Mrs. Drake motioned us to identical chairs in front of
her desk. "I don't want to alarm you. This isn't an emergency, Mrs. McKenzie."
She forced her goosy face into a sympathetic mask. "Cathy's not a problem
child by any means."
Mom's shoulders relaxed under her starched cotton housedress,
but her hands clutched the white gloves and tooled leather pocketbook positioned
mid-lap.
The Duck, as we kids called Mrs. Drake, took a stiff
little breath, sucking her nostrils in. She smoothed the cuff of her pastel
blouse, flashing a plastic smile in the general direction of my face.
"Strong-willed at times, yes, but no troublemaker. So bright and creative!
Wonderful on the piano during the Christmas Pageant. Wish I had more like
her."
Liar, I thought. She couldn't stand the sight of me and undermined
everything I said or did.
"Cat's studying jazz piano with " Mom started to say.

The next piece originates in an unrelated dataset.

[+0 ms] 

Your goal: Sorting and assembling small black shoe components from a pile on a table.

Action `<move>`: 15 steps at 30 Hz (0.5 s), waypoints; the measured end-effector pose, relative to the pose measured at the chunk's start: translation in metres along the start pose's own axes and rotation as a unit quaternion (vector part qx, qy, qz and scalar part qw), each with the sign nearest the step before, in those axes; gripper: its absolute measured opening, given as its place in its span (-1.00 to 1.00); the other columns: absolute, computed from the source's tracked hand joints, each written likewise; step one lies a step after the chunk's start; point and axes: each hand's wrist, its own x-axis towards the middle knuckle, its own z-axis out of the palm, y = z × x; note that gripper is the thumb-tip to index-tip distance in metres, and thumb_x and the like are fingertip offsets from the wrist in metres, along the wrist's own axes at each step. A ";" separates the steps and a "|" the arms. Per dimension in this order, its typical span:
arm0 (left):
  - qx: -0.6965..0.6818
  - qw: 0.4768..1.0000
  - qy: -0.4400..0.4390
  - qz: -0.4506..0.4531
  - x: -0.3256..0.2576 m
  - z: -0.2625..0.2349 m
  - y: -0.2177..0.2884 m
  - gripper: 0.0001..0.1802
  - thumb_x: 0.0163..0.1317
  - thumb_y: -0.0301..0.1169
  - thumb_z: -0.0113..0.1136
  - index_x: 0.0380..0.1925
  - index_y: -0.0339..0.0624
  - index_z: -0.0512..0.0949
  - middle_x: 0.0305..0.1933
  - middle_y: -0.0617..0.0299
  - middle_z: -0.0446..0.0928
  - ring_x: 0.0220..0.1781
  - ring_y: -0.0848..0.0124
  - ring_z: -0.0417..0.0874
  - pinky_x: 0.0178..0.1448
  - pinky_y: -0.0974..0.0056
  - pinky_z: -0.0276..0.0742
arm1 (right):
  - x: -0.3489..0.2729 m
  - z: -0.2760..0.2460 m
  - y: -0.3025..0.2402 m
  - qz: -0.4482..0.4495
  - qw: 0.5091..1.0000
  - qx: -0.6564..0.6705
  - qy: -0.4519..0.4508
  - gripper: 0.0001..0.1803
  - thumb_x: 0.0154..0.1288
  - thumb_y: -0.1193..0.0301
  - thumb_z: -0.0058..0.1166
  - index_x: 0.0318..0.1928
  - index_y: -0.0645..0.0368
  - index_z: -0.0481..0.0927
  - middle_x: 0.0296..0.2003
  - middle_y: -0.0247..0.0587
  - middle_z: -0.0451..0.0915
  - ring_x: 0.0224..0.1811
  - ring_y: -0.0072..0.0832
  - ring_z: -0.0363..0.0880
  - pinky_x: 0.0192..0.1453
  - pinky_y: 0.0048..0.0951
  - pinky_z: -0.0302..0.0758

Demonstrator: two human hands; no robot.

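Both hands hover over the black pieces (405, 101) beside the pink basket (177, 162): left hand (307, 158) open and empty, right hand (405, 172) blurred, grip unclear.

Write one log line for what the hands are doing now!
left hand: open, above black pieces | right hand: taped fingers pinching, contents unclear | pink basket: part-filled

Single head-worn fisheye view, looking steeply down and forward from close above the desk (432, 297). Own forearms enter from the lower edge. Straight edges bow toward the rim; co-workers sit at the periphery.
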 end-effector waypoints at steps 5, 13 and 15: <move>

"I don't normally interfere in my students' lives," the Duck
interrupted, droning in a nasal tone, "but I thought . . . well, as a parent
you'd want to know about this."
Mom sank into the straight-backed oak chair. I slouched
in its twin, borrowed from the principal's office for the occasion.
Mrs. Drake pushed the folded paper toward Mom. I died
ten thousand deaths, then chose defiance, one foot furiously kick-kick-kicking
dead air.
"I intercepted this during Social Studies. I wouldn't
think this note unusual if Cathy were sixteen, but from an eleven-year-old!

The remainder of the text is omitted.